La vie de Louis Durieux se mue en cauchemar à la seconde où la sphère publique s’en empare. Lui-même se mue en pantin, acteur malgré lui d’une mascarade qui se joue sur différentes scènes, au commissariat, en prison, au tribunal, en famille.

Qu’il y a-t-il derrière son masque? Sait-on jamais vraiment qui est l’autre, semble nous questionner le cinéaste, et même, se connaît-on jamais soi-même? La culpabilité (ou pas) de Durieux est toujours évoquée par le prisme des autres, de leur regard sur lui. A un seul moment ce dernier s’exprime à ce sujet: « Même si je n’ai rien fait dans cette chambre, je ne suis pas sûr que cela fasse de moi un innocent ». Responsable et coupable, quoiqu’il en soit.
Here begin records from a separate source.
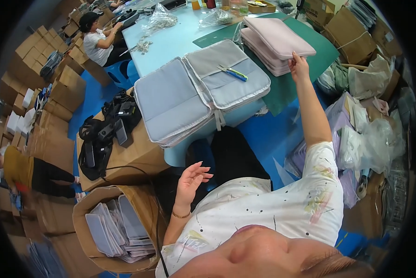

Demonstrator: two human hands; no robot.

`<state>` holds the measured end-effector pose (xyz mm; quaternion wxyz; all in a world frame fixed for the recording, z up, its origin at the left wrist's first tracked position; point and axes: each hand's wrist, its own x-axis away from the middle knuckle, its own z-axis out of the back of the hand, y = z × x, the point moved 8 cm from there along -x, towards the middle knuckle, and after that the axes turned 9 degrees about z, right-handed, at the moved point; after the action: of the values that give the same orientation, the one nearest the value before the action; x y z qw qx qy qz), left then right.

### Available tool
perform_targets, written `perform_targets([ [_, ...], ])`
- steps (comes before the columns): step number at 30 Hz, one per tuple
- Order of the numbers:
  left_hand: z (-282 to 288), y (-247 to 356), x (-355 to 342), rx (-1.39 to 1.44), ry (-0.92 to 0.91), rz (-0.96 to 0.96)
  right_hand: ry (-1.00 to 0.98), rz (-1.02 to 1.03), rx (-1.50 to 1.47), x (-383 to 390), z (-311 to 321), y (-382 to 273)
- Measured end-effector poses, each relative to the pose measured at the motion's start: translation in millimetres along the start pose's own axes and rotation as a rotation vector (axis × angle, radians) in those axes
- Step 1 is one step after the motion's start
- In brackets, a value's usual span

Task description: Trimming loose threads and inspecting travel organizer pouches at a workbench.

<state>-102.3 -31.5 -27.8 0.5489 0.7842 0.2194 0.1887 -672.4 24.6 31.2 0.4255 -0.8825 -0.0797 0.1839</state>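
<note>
My right hand (298, 65) reaches out to the far right and grips the near edge of a pale pink padded zip case (282, 37). That case tops a small stack of pink cases (263, 52) on a green cutting mat. In front of me a grey-blue padded case (171, 99) lies unfolded at the table's near edge. A pair of thread snips (235, 73) with blue and yellow handles rests on its right half. My left hand (192, 180) is raised near my body, its fingers apart and holding nothing.
An open carton (85, 217) of grey flat pieces stands at lower left. Black straps and devices (113, 125) lie on a closed box beside the table. Bags and purple bundles (342, 116) pile up on the right. Two other people (101, 44) are at the left.
</note>
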Motion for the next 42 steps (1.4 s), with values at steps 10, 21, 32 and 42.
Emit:
perform_targets([
  [10, 6.7, -12.7, -0.8, 0.015, 0.042, 0.053, -0.066, -0.225, 0.617, -36.5, 10.8, 18.5],
  [21, 43.3, 38.7, -2.9, -0.581, 0.657, -0.272, -0.776, 0.491, 0.958, 116.7, -160.9, -2.5],
  [32, 78.2, 74.0, -35.3, -0.936, 0.913, -0.416, -1.052, 0.832, 1.445, 156.0, -185.4, 45.8],
  [42, 103.5, 80.7, -33.8, -0.367, 0.914, -0.527, -0.698, 0.192, 0.933, 147.5, -156.8, 56.3],
])
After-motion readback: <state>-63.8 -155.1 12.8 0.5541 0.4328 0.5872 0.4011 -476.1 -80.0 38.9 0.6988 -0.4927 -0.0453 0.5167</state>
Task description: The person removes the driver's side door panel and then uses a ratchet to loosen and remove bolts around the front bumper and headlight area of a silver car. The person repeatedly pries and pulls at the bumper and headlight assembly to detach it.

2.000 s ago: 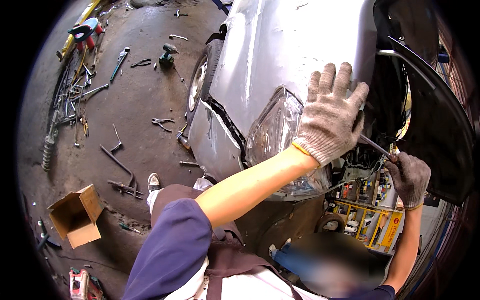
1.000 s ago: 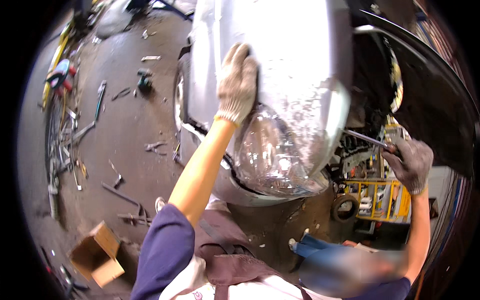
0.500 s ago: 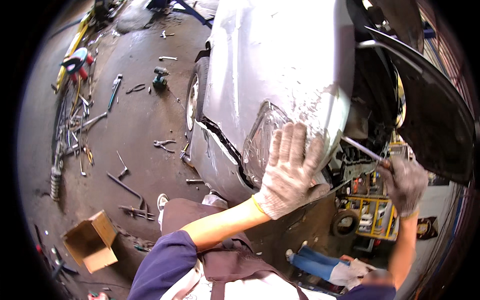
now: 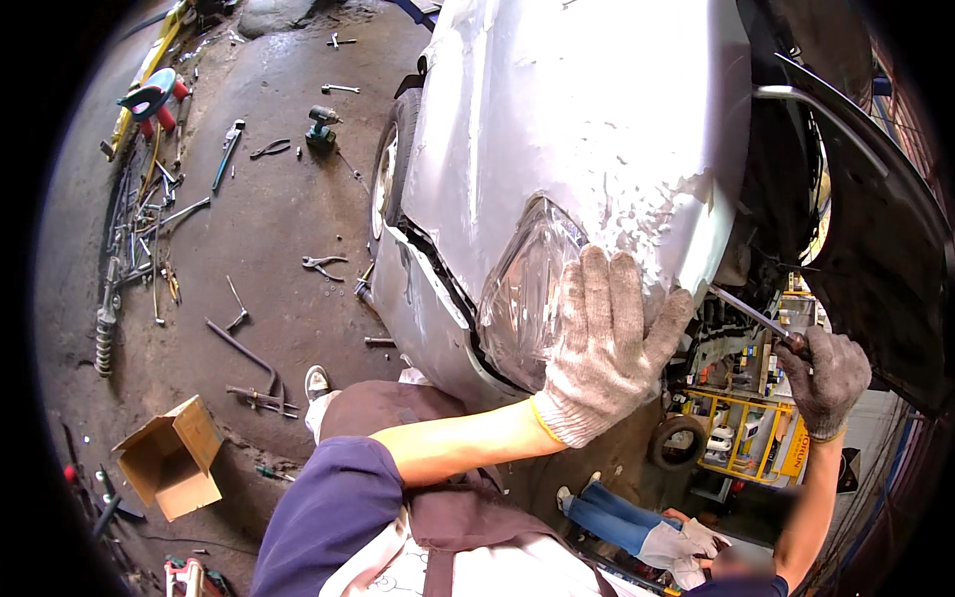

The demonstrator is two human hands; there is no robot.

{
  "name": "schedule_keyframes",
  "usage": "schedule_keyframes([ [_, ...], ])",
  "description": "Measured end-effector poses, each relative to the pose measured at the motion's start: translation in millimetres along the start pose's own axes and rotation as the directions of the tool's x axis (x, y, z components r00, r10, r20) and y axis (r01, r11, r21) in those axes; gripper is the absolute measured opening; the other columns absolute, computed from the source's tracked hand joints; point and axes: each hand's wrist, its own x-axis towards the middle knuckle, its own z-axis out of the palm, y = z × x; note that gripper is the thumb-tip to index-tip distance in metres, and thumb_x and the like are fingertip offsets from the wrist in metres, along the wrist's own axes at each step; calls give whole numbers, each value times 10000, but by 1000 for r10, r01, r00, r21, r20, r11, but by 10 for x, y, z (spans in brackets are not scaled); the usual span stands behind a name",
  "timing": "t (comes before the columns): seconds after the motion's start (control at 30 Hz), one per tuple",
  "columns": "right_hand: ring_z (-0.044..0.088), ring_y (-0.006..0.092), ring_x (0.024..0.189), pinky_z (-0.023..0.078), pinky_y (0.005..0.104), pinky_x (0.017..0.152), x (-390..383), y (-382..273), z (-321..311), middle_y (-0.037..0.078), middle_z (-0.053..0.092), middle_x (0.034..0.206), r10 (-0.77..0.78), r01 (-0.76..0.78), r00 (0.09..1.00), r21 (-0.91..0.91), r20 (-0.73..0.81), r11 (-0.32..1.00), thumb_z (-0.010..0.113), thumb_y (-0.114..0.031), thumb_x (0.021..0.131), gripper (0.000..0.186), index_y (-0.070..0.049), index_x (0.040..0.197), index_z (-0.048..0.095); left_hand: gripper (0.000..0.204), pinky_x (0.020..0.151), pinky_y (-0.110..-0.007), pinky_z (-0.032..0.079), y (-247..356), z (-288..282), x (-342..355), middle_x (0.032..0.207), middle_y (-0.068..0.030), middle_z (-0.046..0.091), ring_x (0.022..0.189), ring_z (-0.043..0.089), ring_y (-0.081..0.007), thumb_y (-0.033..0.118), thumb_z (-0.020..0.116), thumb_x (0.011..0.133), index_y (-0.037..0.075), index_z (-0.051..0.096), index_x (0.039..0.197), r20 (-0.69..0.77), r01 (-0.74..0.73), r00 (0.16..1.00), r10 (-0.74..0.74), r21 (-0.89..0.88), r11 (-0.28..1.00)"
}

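My left hand (image 4: 609, 348), in a grey knit glove, lies with straight fingers over the clear headlight (image 4: 519, 284) of a silver car (image 4: 587, 99). Its fingertips reach the scuffed paint above the lamp, and the thumb is spread toward the panel edge. In my right hand (image 4: 826, 386), also gloved, is the dark handle of a screwdriver (image 4: 753, 313). The long metal shaft points left at the edge of the body panel, beside the opening at the car's front. Exactly what the tip touches cannot be made out.
A dark raised panel (image 4: 880, 239) stands open at right. On the floor at left lie a cordless drill (image 4: 320, 129), pliers (image 4: 323, 266), several wrenches and bars, and a cardboard box (image 4: 177, 460). A tire (image 4: 679, 442), yellow rack (image 4: 741, 428) and another person (image 4: 637, 522) are at lower right.
The view has shifted a little, so the car sits further right. My left hand has slid slightly right across the headlight. My right hand still grips the screwdriver near the panel edge.
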Motion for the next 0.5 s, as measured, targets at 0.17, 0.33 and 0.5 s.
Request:
schedule_keyframes([
  [0.17, 602, 224, 658, 435, 395, 603, 78, 54, -3, 10, 663, 784, -28, 28, 1000, 18, 5, 999, 911, -310, 785, 371, -109, 1007, 692, 689, 1159, -786, 320, 78, -43, 76, 1515, -457, 375, 1417, 342, -717, 184, 592, 978, 60, 384, 1622, 21, 30, 999, -30, -24, 999],
  [0.33, 624, 247, 670, 464, 397, 617, 59, 33, 22, 33, 673, 798, -30, 31, 997, 10, -67, 999, 904, -296, 807, 353, -90, 1001, 693, 775, 1182, -770, 295, 76, -94, 82, 1555, -449, 327, 1445, 306, -706, 232, 666, 898, 87, 416, 1618, 81, 44, 996, -40, -40, 998],
  [0.5, 628, 258, 665, 471, 398, 619, 47, 23, 50, 48, 671, 789, -25, 28, 998, 38, -65, 999, 900, -293, 808, 343, -85, 987, 694, 832, 1192, -759, 287, 98, -108, 77, 1575, -444, 308, 1457, 295, -699, 250, 712, 832, 124, 448, 1611, 94, 68, 993, -65, -30, 997],
])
Car l’ennemi ici est avant tout intérieur. Si Louis Durieux n’avait pas conscience d’avoir lui-même précipité sa propre chute, son fils se charge de le lui rappeler, soulignant ses excès. Cette relation, imbibée d’alcool et de larmes, était vouée à la tragédie.

« Mais au moindre revers funeste, le masque tombe; l’homme reste; et le héros s’évanouit ». Cette citation de Jean-Jacques Rousseau, extraite de l’Ode à la fortune, a inspiré le titre de travail du film, Et le héros s’évanouit.

Les masques sont ici au coeur de scènes centrales du film, venant magnifier la vertigineuse incertitude ontologique au coeur de la condition humaine, nous rappelant que dans cette comédie humaine qu’est l’existence, nous projetons nos fantasmes sur les autres, à défaut de les connaître. Stephan Streker a tourné à Ostende, ville de James Ensor, dont il a pu reproduire les masques qui hantent Louis et Maeva, renforçant le caractère onirique, puis cauchemardesque qui plane sur le récit.

« L’intime conviction en dit plus sur celui qui juge que sur celui qui est jugé », dit l’un des personnages du film. Dans le rôle de Louis Durieux, Jérémie Renier livre une performance magistrale, réceptacle insondable des doutes de chacun. Il avance masqué, dans tous les sens du terme, renvoyant au spectateur sa propre responsabilité quand il s’agit d’émettre un jugement moral. Car finalement, quand le masque tombe, qui voit-il derrière le masque, sinon son reflet dans les yeux de l’accusé?

C’est une rencontre artistique forte entre le réalisateur belge et l’un des comédiens les plus subtils et intrigants de sa génération. Autour d’eux, le reste du casting impressionne de justesse, Alma Jodorowsky, déchirante, Emmanuelle Bercot, Félix Maritaud, Zacharie Chasseriaud, mais aussi les nombreux comédiens flamands que l’on retrouve sur le parcours de Louis Durieux, qu’il s’agisse de Peter Van den Begin, Sam Louwyck, Jeroen Perceval ou encore Bruno Vanden Broecke, incroyable en juge d’instruction qui se réjouit de la chute des puissants.

Ce casting n’est pas anodin, car L’Ennemi parle aussi en filigrane de la Belgique, véritable « personnage invisible » du film, pour reprendre les mots de Streker. Ce pays, où des Ministres ne parlent pas la langue de leurs administrés, ou ne connaissent pas l’hymne national. Où deux sphères politiques et culturelles semblent co-exister sans jamais vraiment se rencontrer.

L’Ennemi devrait sortir sur les écrans début 2021.